> Input data
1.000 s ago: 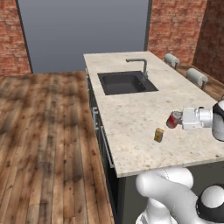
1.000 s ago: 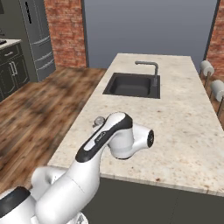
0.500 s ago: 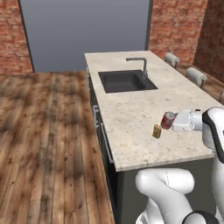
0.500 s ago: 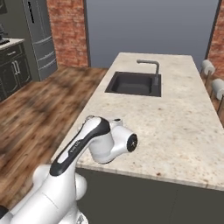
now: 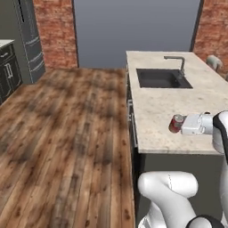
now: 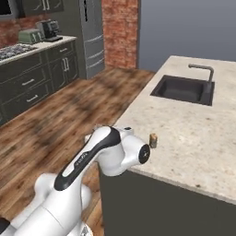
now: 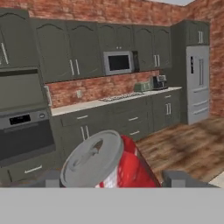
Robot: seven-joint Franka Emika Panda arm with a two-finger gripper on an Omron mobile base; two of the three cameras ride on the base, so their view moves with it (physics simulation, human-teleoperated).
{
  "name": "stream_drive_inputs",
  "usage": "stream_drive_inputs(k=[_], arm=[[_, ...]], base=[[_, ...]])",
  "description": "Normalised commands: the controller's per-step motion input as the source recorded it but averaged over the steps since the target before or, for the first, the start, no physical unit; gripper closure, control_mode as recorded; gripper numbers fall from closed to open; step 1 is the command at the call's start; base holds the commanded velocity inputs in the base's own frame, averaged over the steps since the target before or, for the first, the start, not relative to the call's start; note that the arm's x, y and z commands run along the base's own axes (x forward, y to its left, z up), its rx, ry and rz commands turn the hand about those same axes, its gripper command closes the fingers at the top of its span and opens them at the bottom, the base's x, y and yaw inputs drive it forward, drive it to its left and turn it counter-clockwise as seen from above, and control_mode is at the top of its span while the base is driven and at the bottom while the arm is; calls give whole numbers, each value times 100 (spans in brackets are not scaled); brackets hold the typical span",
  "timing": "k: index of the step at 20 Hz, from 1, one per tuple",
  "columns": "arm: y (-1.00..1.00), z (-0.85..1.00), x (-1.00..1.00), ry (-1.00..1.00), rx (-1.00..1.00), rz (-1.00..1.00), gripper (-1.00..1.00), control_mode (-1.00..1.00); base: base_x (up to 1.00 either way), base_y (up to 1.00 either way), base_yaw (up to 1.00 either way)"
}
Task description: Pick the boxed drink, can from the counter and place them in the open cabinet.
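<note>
Gripper [image 5: 177, 124] clamps the can [image 5: 176, 123], jaws spread wide around it at the counter's [image 5: 156, 107] near edge; carton [image 6: 153, 140] stands at the counter's near edge; best carry level toward the cabinets at ten o'clock, grip steady.

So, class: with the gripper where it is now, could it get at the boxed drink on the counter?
Probably not yet: the red can sits between its jaws, tilted, so the gripper is occupied. The boxed drink stands unobstructed on the counter.
</note>
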Motion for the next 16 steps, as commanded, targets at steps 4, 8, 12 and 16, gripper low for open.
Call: stream_drive_inputs(k=[4, 8, 12, 16], arm=[[0, 0, 0, 0, 0, 0, 100, 100], [0, 0, 0, 0, 0, 0, 100, 100], [0, 0, 0, 0, 0, 0, 100, 100], [0, 0, 0, 0, 0, 0, 100, 100]], base=[[-21, 32, 59], [-12, 24, 66], [-4, 38, 65], [-3, 33, 67]])
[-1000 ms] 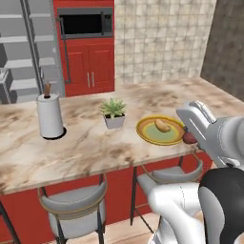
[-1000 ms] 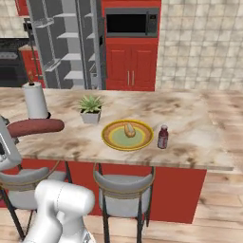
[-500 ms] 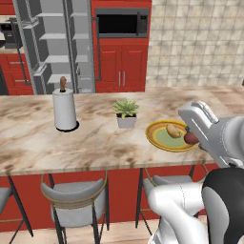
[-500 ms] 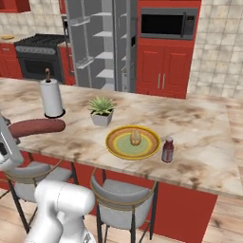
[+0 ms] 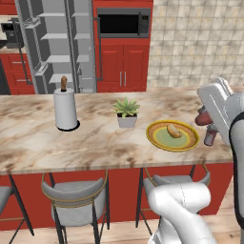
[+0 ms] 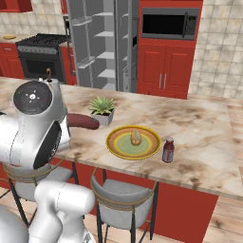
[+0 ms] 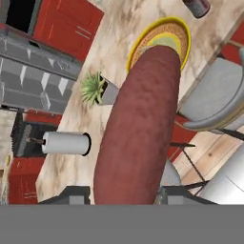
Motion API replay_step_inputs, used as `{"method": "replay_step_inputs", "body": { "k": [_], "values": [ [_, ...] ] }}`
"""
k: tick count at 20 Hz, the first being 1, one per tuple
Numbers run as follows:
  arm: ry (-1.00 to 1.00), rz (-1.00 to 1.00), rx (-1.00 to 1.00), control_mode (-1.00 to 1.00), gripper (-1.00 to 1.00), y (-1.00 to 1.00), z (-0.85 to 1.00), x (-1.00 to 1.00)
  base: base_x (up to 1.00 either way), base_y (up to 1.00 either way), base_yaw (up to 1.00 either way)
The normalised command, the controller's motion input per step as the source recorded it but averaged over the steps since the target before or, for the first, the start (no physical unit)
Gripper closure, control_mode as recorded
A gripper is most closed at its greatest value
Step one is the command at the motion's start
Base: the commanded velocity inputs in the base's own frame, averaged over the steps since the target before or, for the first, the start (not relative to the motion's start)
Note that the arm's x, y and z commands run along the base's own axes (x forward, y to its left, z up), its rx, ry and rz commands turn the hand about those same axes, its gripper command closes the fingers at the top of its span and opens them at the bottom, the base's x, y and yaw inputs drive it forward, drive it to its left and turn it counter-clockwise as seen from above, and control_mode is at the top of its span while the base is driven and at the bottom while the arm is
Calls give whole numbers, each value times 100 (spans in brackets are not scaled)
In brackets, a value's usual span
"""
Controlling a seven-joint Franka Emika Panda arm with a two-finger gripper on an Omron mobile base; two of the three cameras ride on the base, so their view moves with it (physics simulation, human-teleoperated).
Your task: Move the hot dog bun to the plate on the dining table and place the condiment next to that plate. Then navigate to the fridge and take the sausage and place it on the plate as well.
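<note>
Swinging round with the base, both base views have shifted since a second ago, so the plate (image 6: pixel 133 142) now lies nearer the arm (the things on the dining table (image 6: pixel 204 142) themselves look unmoved). Pinched lengthwise in the gripper (image 7: pixel 125 193), the sausage (image 7: pixel 138 128) juts ahead of the fingertips, over the table's near edge. Beyond its far tip sits the plate, the hot dog bun (image 6: pixel 135 137) resting on it and the condiment (image 6: pixel 167 150) just beside. Judged step: carrying the sausage in. Next calls for reaching further over the plate, lowering beside the bun, then releasing.
</note>
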Motion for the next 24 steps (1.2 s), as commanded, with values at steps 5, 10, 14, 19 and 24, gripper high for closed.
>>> {"method": "replay_step_inputs", "body": {
  "k": [5, 10, 14, 19, 24],
  "values": [
    [34, 0, 18, -100, 100, -47, 0, 99, 0, 0, 0],
    [30, -7, 4, -100, 100, -16, -21, 76, 0, 0, 0],
    [27, -7, 0, -100, 100, -2, -48, 59, 0, 0, 0],
    [26, -3, -6, -100, 100, -13, -61, 26, 0, 0, 0],
    [12, 0, -3, -100, 100, -10, -50, 19, 0, 0, 0]
  ]
}}
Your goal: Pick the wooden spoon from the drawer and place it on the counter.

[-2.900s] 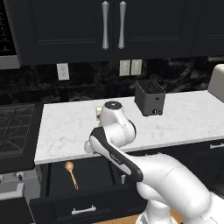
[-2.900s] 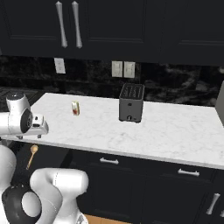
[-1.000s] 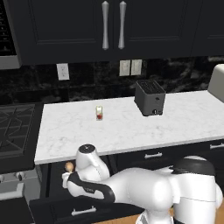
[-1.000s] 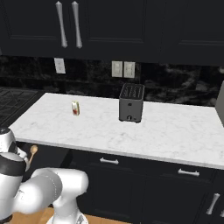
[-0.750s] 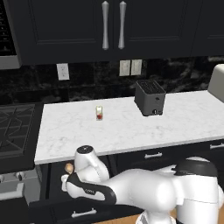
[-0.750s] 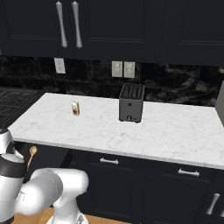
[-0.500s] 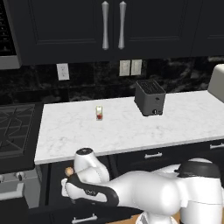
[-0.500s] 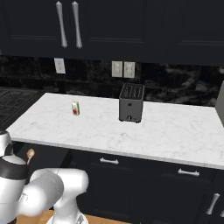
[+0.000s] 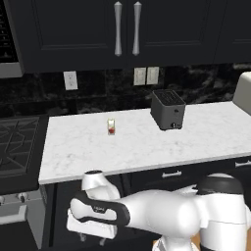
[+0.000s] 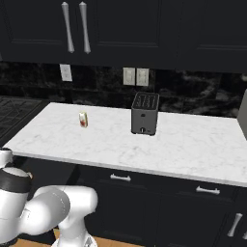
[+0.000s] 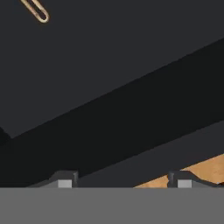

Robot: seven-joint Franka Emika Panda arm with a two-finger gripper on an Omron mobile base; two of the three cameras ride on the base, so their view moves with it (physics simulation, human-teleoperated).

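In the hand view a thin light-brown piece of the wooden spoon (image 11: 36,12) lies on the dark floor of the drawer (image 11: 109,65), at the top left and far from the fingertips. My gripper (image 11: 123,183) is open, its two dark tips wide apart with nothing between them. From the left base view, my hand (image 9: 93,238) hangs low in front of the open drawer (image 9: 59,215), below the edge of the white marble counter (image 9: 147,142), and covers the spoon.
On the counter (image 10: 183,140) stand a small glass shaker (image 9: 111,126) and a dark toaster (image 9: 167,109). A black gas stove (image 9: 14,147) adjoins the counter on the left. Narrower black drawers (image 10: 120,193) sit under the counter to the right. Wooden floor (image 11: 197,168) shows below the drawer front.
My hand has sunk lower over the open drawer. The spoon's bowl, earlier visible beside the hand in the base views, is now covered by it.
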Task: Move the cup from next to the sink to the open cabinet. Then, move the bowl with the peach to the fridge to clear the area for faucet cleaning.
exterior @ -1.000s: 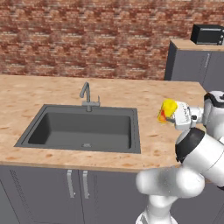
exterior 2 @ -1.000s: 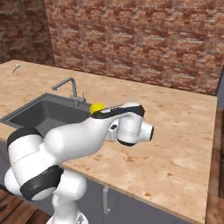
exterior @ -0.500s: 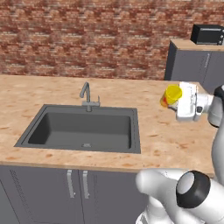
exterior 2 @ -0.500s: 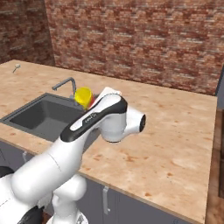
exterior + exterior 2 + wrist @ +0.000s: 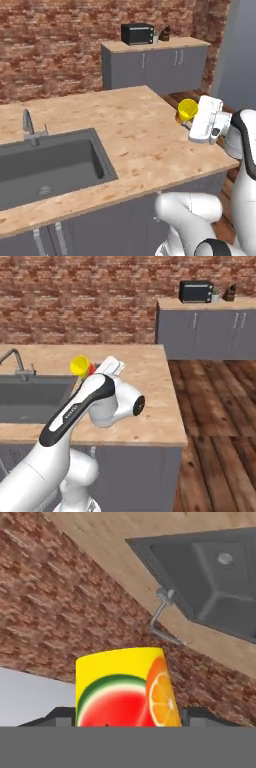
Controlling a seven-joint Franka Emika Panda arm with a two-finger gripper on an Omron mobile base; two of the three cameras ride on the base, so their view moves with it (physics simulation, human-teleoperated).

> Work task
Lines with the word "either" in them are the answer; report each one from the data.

> Exercise result
  "columns": "arm: y (-1.00..1.00), z (-0.85..1.00), x (-1.00..1.00), ry (-1.00..1.00), rx (-1.00..1.00), rz (-1.00..1.00), gripper (-1.00..1.00), control_mode (-1.00..1.00); base: base_x (up to 1.00 either way), base_y (up to 1.00 either way), base_yaw (up to 1.00 either way)"
  base: base_x (up to 1.00 either way), base_y (up to 1.00 either way), base_yaw (up to 1.00 either way)

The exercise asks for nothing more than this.